Mayer: Ich wünsche natürlich niemandem, dass er stirbt. Aber ich glaube, dass es für einen Wagnerinterpreten letztendlich nichts Größeres geben kann. Wenn es denn schon sein muss, dann lieber so. Ich hatte letztens eine besonders traurige Erfahrung gemacht, die mir aber auch eine positive Komponente mitgegeben hat. Als ich in Wiesbaden für den verstorbenen Kollegen Gerd Grochowski eingesprungen bin, hatte ich mir zuvor die DVD von der Premiere angeschaut, nach der er wenige Stunden später im Hotelzimmer gestorben war. Da ist es mir schon eiskalt den Rücken runtergelaufen. Das war ein sehr skurriles Gefühl, wenn man weiß: Die letzten sängerischen Töne, die dieser Mensch von sich gegeben hat, waren Wotans Abschied. Da habe ich sehr stark gemerkt, wie Kunst und Realität so ernüchternd aber auch irgendwo erhebend in einer Form aufeinander treffen.

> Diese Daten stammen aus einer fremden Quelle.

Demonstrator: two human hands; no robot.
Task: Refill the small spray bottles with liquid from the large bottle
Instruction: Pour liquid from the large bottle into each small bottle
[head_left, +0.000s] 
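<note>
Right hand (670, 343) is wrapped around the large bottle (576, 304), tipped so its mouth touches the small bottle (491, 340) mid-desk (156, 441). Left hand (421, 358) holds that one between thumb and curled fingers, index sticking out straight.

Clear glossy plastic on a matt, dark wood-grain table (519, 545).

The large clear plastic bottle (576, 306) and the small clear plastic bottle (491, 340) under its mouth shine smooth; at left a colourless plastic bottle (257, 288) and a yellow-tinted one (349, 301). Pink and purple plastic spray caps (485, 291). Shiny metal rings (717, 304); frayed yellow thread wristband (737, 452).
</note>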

Um nun wieder ein wenig Erdung reinzubringen: Einer Ihrer Lehrer war Kurt Moll. Was haben Sie von ihm mitgenommen?

Mayer: Die Selbstverständlichkeit, auf der Bühne Spaß zu haben, ohne sich zu produzieren und ohne das Ego hervorzukehren, sondern wirklich den Spaß am Singen und am Agieren zu zelebrieren. Ich hatte ja auch eine ganz wunderbare Gesangslehrerin: Liselotte Hammes. Sie hat mir die Möglichkeit gegeben, bei Kurt Moll Erfahrungen zu sammeln. Danach habe ich vier Produktionen zusammen mit ihm gemacht. Dabei habe ich vor allem gelernt, wie er auf der Bühne „Gas gibt“ und alles andere hinter sich lässt.

Was steht nach dem Wotan/Wanderer für Sie an?

Mayer: Zunächst ein paar Produktionen mit „Salome“, „Lohengrin“ und „Falstaff“ und schließlich die Vorbereitung für meine nächste große Wagnerpartie: den Hans Sachs , den ich 2020 im Rahmen der Olympischen Spiele in Tokio präsentieren darf.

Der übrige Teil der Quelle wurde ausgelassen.